◆ PROBLEM TO WORK ON ◆
Filter the records for "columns" and keep each line that has it.

=== Begin Enclosure ===

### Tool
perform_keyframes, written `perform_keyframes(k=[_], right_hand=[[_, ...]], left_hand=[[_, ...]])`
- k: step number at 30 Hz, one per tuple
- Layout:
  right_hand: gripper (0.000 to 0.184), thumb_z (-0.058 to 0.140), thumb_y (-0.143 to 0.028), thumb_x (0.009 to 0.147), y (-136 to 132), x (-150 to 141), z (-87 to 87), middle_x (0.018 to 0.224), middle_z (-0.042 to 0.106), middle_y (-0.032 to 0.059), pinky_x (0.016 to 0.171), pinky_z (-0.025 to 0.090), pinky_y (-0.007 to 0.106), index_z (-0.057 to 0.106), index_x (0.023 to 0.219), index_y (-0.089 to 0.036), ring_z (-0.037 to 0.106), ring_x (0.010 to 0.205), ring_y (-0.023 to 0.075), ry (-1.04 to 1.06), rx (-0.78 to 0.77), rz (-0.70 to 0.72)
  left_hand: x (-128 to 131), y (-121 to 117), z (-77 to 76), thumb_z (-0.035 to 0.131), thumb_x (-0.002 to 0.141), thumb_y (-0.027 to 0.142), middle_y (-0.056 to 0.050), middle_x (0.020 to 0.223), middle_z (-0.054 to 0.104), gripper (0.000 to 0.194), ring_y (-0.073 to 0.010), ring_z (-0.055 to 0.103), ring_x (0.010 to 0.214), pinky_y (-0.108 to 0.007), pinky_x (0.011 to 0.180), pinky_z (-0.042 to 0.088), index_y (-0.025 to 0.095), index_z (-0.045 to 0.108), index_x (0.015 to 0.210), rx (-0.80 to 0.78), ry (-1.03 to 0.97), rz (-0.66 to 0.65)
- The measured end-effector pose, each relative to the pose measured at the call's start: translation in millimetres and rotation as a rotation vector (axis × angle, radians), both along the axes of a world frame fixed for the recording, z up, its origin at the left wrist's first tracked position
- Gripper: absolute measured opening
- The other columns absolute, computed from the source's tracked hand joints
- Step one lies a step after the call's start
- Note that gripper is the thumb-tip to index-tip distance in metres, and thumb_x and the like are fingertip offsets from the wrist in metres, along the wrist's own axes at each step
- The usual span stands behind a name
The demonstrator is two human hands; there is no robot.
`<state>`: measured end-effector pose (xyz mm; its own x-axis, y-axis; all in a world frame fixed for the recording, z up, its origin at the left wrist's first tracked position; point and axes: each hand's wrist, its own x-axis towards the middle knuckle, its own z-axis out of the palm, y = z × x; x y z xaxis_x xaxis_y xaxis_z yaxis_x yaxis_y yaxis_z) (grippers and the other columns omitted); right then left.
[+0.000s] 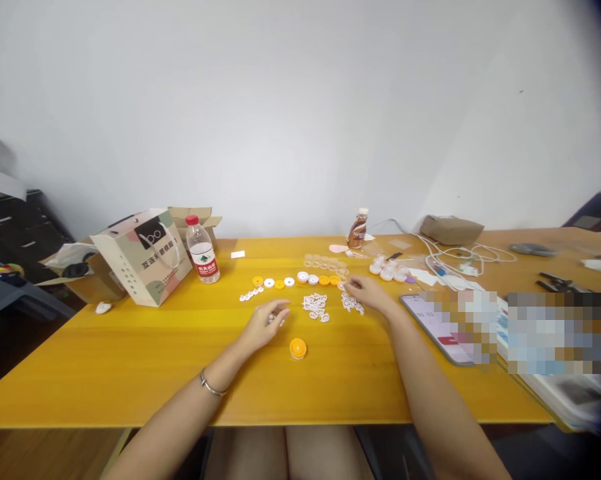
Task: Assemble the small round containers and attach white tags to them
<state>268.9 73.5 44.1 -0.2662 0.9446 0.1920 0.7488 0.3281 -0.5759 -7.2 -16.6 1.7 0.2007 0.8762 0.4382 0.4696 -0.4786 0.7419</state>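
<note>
A person's bare hands work over a yellow tabletop (145, 373) in the view from the head camera. The left hand (266, 325), its wrist ringed by a metal bangle (212, 385), hovers left of a pile of white openwork pieces (316, 305), fingers loosely curled with thumb and index apart; whether they hold anything is unclear. The right hand (368, 293) reaches to the right end of a row of white and orange discs (302, 278), above a second cluster of white pieces (353, 305); its fingers are bent close together, their grip too small to make out. An orange domed piece (298, 348) sits nearer the person, between the forearms. Behind the row stand a red-capped water bottle (203, 253), left, and a brown drink bottle (358, 230), right.
</note>
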Motion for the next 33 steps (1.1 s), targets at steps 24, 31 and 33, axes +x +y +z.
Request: perform_keyframes(k=[24,31,33], right_hand=[[0.029,0.053,-0.032,0.067,7,31,-11.0,0.042,0.040,-0.0014,0.045,0.022,0.024,0.046,0.044,-0.016,0.040,0.044,0.0108,-0.327,-0.183,-0.225],[0.028,0.051,-0.038,0.073,-8,2,5.4,0.055,0.051,0.0001,0.049,0.028,0.022,0.052,0.057,-0.015,0.044,0.053,0.0106,-0.177,-0.017,-0.038],[0.029,0.053,-0.043,0.072,-23,-22,5.4,0.062,0.055,0.0003,0.051,0.032,0.020,0.056,0.068,-0.015,0.047,0.057,0.0106,-0.040,-0.069,0.252]], left_hand=[[1,-14,17.0,0.066,0.064,0.047,-0.003,0.091,0.059,0.038,-0.0165,0.053,0.084,-0.027,0.078,0.038,0.020,0.060,0.091,-0.009,0.478,-0.410],[3,-15,16.9,0.067,0.064,0.042,-0.003,0.091,0.059,0.034,-0.0165,0.054,0.084,-0.026,0.078,0.038,0.020,0.061,0.090,0.003,0.493,-0.396],[4,-14,14.7,0.066,0.065,0.042,-0.003,0.089,0.060,0.034,-0.0168,0.054,0.084,-0.026,0.078,0.038,0.020,0.061,0.090,0.008,0.497,-0.371]])
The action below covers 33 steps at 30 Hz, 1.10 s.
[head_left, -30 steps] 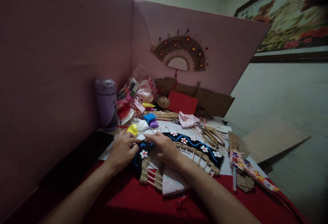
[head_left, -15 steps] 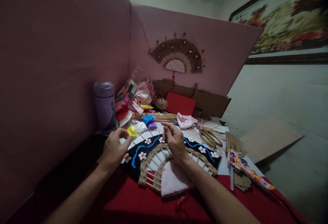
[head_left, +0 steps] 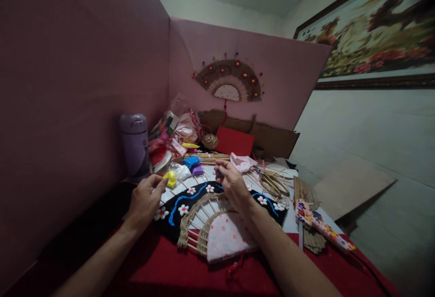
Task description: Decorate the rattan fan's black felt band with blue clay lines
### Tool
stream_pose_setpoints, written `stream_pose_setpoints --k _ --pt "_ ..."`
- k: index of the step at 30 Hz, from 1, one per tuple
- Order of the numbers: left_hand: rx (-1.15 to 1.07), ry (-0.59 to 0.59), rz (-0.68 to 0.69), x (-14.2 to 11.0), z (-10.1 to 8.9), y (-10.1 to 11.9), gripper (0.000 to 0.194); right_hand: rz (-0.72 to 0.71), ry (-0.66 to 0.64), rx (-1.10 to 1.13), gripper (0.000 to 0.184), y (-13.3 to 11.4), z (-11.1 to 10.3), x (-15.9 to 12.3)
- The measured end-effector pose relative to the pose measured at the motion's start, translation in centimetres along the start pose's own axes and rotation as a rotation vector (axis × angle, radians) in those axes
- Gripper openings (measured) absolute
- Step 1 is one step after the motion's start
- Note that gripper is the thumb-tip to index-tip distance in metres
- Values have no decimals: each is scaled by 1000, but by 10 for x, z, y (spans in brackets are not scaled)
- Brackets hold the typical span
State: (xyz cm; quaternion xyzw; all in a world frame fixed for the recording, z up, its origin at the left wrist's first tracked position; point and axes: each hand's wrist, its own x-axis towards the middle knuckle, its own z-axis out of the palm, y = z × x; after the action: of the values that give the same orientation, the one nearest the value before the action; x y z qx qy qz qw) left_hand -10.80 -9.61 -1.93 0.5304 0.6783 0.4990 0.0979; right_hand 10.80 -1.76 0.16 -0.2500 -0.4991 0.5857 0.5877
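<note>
A hand-made fan (head_left: 223, 236) lies spread before me, with a black band, white flowers, wavy blue lines, woven twine and a dotted pink cloth centre. Over its left end, my left hand (head_left: 144, 199) is closed, thumb and index finger near each other; whatever they hold is too small to make out. My right hand (head_left: 234, 187) is raised above the fan's top edge, fingertips pinched round a tiny bluish bit. Soft packets of yellow clay (head_left: 170, 178), blue clay (head_left: 191, 161) and purple clay (head_left: 197, 170) lie just beyond the fan.
A purple bottle (head_left: 134, 145) stands at the left. Pliers (head_left: 272, 182) and thin sticks lie behind the fan to the right. A flower-patterned glue gun (head_left: 324, 226) with a cord rests on cardboard strips. Another fan (head_left: 231, 79) hangs on the pink partition (head_left: 285, 65).
The view has tilted up and shifted slightly, moving the table contents a little left. Both hands keep nearly the same poses, with the right fingertips turned slightly and the bluish bit now visible.
</note>
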Motion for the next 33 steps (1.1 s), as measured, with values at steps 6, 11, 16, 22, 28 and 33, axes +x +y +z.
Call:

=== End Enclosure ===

◆ RESULT OF THIS EXERCISE ◆
- The other columns absolute, computed from the source's tracked hand joints
`<state>`: measured end-effector pose (xyz mm; its own x-axis, y-axis; all in a world frame fixed for the recording, z up, its origin at the left wrist's first tracked position; point and axes: each hand's wrist, its own x-axis towards the middle knuckle, its own z-axis out of the palm, y = z × x; x y z xaxis_x xaxis_y xaxis_z yaxis_x yaxis_y yaxis_z) (grippers and the other columns omitted); right then left.

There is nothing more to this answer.